Exercise instructions → What you give back should be exactly the opening lines of the data, ending with the line that contains "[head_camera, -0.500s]" and including it.

━━━━━━━━

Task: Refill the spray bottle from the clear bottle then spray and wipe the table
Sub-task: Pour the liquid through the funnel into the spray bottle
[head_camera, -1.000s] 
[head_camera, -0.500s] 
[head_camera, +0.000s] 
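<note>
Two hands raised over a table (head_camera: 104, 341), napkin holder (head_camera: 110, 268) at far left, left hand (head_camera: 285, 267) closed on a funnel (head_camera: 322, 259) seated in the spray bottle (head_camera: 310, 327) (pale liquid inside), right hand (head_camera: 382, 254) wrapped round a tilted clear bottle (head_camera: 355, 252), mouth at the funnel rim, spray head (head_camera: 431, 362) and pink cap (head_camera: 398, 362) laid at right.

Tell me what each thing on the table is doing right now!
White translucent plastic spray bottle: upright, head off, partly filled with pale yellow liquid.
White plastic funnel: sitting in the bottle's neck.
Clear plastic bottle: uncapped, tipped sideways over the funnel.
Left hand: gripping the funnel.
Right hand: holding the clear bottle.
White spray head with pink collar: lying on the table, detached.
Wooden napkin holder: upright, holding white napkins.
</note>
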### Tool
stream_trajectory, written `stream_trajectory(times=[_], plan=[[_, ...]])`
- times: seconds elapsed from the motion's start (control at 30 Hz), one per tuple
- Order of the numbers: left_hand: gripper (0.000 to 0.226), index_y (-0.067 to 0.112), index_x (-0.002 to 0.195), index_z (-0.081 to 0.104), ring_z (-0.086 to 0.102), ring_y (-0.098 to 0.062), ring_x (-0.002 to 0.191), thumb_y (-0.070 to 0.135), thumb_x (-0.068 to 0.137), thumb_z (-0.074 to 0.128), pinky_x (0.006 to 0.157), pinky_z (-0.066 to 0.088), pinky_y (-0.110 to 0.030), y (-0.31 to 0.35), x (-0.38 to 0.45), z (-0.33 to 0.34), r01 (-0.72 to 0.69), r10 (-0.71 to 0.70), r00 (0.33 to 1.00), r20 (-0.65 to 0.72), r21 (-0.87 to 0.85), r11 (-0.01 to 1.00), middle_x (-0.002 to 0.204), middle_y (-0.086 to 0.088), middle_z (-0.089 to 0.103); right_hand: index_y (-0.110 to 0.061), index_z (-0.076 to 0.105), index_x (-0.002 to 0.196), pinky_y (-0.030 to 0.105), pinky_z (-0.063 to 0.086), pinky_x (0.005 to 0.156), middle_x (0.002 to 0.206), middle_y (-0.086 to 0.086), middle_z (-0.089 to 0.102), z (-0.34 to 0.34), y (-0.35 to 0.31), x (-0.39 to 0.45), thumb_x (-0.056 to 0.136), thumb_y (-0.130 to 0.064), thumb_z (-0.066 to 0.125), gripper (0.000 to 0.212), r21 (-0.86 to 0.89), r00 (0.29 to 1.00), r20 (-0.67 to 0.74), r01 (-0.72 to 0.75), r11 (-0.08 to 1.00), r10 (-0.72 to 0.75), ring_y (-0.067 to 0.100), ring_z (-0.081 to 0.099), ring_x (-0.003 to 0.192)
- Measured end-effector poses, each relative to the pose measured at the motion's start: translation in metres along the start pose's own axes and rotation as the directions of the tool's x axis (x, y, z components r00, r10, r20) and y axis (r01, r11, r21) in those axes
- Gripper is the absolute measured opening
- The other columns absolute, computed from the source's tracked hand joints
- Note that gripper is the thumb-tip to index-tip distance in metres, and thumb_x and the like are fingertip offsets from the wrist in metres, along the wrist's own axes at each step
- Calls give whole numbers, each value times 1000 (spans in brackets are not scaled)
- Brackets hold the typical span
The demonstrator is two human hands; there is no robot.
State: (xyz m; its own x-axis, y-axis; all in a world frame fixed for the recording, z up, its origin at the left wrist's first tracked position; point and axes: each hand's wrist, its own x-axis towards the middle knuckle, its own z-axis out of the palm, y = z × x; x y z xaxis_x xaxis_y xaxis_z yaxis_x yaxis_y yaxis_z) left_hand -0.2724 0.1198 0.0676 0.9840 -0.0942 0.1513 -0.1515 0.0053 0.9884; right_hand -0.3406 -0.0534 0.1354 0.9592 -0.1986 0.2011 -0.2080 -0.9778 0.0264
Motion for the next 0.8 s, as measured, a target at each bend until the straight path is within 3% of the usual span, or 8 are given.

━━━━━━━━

Result →
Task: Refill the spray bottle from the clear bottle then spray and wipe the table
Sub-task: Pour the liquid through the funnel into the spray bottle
[head_camera, -1.000s] 
[head_camera, -0.500s] 

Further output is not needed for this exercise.